= WORK INSTRUCTIONS =
The data should be printed in full, character for character.

──────── INPUT DATA ────────

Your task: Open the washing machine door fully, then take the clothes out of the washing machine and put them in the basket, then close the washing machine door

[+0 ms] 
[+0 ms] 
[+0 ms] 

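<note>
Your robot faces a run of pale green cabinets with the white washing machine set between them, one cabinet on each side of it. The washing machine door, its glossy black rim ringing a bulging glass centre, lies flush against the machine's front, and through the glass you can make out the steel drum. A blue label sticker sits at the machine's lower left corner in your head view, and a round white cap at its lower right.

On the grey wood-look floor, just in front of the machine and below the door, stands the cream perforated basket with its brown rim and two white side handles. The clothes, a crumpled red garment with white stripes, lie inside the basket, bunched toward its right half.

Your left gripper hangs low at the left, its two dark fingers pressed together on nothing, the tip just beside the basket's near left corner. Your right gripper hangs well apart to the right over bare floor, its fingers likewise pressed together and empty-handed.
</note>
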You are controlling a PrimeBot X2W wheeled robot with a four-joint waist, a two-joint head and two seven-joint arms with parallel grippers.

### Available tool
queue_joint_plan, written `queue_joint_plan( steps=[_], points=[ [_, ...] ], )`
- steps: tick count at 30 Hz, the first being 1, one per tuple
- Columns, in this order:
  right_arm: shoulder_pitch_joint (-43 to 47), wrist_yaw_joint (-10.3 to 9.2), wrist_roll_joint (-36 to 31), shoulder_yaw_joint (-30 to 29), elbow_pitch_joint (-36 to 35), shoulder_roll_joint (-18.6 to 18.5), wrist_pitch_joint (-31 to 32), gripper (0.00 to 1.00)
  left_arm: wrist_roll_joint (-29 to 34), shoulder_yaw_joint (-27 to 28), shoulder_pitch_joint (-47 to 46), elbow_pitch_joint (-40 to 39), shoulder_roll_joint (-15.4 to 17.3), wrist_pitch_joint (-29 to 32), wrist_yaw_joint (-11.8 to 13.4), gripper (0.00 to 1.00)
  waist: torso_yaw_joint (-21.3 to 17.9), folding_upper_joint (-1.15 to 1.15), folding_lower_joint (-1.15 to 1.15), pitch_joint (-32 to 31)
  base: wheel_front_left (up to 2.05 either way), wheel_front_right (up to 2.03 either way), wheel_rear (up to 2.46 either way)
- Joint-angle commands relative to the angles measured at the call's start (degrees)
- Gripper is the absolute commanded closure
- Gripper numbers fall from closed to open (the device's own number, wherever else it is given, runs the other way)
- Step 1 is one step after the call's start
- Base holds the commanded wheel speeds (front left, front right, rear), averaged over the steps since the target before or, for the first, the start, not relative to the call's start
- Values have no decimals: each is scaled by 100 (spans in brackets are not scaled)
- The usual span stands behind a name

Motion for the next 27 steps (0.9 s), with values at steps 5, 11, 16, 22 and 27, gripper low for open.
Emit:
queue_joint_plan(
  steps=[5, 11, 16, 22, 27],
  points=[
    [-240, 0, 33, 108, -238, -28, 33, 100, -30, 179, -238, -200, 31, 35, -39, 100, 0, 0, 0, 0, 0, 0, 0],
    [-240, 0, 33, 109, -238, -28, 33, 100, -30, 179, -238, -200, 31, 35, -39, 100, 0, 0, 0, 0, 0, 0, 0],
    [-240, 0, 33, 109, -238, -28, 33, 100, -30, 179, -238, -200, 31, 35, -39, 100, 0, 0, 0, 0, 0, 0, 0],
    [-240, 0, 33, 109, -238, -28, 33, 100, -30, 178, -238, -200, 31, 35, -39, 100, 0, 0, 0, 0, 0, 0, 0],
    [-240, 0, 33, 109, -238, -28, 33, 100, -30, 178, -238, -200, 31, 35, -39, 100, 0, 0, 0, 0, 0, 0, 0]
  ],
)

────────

= RESULT OF THE TASK =
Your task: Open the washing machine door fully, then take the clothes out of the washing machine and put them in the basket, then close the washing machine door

[+0 ms] 
[+0 ms] 
[+0 ms] 

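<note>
Your robot faces a run of pale green cabinets with the white washing machine set between them, one cabinet on each side of it. The washing machine door, its glossy black rim ringing a bulging glass centre, lies flush against the machine's front, and through the glass you can make out the steel drum. A blue label sticker sits at the machine's lower left corner in your head view, and a round white cap at its lower right.

On the grey wood-look floor, just in front of the machine and below the door, stands the cream perforated basket with its brown rim and two white side handles. The clothes, a crumpled red garment with white stripes, lie inside the basket, bunched toward its right half.

Your left gripper hangs low at the left, its two dark fingers pressed together on nothing, the tip just beside the basket's near left corner. Your right gripper hangs well apart to the right over bare floor, its fingers likewise pressed together and empty-handed.
</note>
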You are controlling a PrimeBot X2W wheeled robot with a four-joint waist, a two-joint head and two seven-joint arms with parallel grippers.

### Available tool
queue_joint_plan, written `queue_joint_plan( steps=[_], points=[ [_, ...] ], )`
- steps: tick count at 30 Hz, the first being 1, one per tuple
- Columns, in this order:
  right_arm: shoulder_pitch_joint (-43 to 47), wrist_yaw_joint (-10.3 to 9.2), wrist_roll_joint (-36 to 31), shoulder_yaw_joint (-30 to 29), elbow_pitch_joint (-36 to 35), shoulder_roll_joint (-18.6 to 18.5), wrist_pitch_joint (-31 to 32), gripper (0.00 to 1.00)
  left_arm: wrist_roll_joint (-29 to 34), shoulder_yaw_joint (-27 to 28), shoulder_pitch_joint (-47 to 46), elbow_pitch_joint (-40 to 39), shoulder_roll_joint (-15.4 to 17.3), wrist_pitch_joint (-29 to 32), wrist_yaw_joint (-11.8 to 13.4), gripper (0.00 to 1.00)
  waist: torso_yaw_joint (-21.3 to 17.9), folding_upper_joint (-1.15 to 1.15), folding_lower_joint (-1.15 to 1.15), pitch_joint (-32 to 31)
  base: wheel_front_left (up to 2.05 either way), wheel_front_right (up to 2.03 either way), wheel_rear (up to 2.46 either way)
- Joint-angle commands relative to the angles measured at the call's start (degrees)
- Gripper is the absolute commanded closure
- Gripper numbers fall from closed to open (the device's own number, wherever else it is given, runs the other way)
- Step 1 is one step after the call's start
- Base holds the commanded wheel speeds (front left, front right, rear), averaged over the steps since the target before or, for the first, the start, not relative to the call's start
- Values have no decimals: each is scaled by 100 (spans in brackets are not scaled)
- The usual span stands behind a name

Motion for the next 27 steps (0.9 s), with values at steps 5, 11, 16, 22 and 27, gripper low for open.
Emit:
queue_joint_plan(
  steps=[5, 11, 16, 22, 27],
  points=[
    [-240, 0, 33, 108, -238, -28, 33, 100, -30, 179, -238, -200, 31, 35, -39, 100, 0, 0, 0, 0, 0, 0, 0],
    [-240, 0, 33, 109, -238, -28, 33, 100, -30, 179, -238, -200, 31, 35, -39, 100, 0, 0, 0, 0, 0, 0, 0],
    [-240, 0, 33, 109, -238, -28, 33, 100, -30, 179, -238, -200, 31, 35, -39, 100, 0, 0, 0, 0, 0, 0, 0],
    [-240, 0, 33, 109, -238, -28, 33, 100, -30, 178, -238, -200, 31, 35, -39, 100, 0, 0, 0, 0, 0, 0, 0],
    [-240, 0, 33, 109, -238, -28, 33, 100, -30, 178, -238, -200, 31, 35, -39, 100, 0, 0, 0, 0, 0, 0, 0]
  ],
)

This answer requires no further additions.